Marco Deportivo






Respira hondo y acepta tocar el tema.

Es su costumbre desde 2001 cuando llegó a dirigir el Instituto del Deporte de Baja California (INDE): no rehuir a las preguntas que se le formulan, aunque éstas sean relacionadas con su asignatura pendiente, su dolor de cabeza.

Primero, frente a los representantes de los medios de comunicación de su ciudad natal, se desenvuelve con soltura al informar los éxitos del estado como tercera potencia nacional y como próxima sede de eventos pre olímpicos gracias a la creación de una funcional infraestructura deportiva.

Después, la sombra provocada por los mismos nubarrones, el mismo responsable: una y otra vez, por más de diez años, Saúl Castro ha tenido que responder cuestionamientos sobre las inconformidades surgidas entre los integrantes de la familia del beisbol bajacaliforniano por el estilo de su “líder”.

La grabadora ya fue echada a andar, por eso al escuchar el nombre de Freddy Armando Lugo Valenzuela no expresa gesto alguno, por el contrario, responde como siempre, con calma y atención, tomándose el tiempo preciso para contar a detalle la historia completa.

A estas alturas reconoce al ahora presidente de la Liga Industrial Comercial de Ensenada y líder del movimiento opositor, Alberto Mancilla Ponce, por su disposición para volver al seno del beisbol federado y atraer consigo al resto de los inconformes.

“Creo que todo va por buen camino”, dice en referencia a la comunicación que ha sostenido con el presidente de la Asociación Estatal de Beisbol para que readmita a las ligas que se desafiliaron en 2006, aun cuando su expresión no concuerde con el optimismo de sus palabras.

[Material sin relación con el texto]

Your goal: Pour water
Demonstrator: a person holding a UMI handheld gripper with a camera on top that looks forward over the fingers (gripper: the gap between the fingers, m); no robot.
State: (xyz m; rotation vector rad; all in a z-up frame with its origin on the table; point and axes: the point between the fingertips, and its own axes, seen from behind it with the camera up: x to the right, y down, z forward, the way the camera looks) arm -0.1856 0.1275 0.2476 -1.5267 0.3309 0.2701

Como mediador, el director del INDE es el principal interesado en que todos los disidentes sean readmitidos y dice que Alonso Pérez, presidente de la Federación Mexicana de Beisbol, no tiene objeción en el regreso de las ligas que se fueron hace seis años por diferencias con Freddy, su pupilo consentido.

Al final de la plática, antes de que la grabadora sea detenida, Saúl Castro sostiene que para que un deporte crezca, sus integrantes deben estar unidos.

Él está haciendo su parte.

Las ligas también, dice.

Cuando la grabadora se detiene, nos despedimos.

En ese momento, su expresión ya es otra, más relajada, la misma de siempre que habla de cualquier actividad relacionada con su responsabilidad al frente del deporte estatal, mientras el tema a tratar no tenga que ver con el beisbol… ni con Freddy Lugo.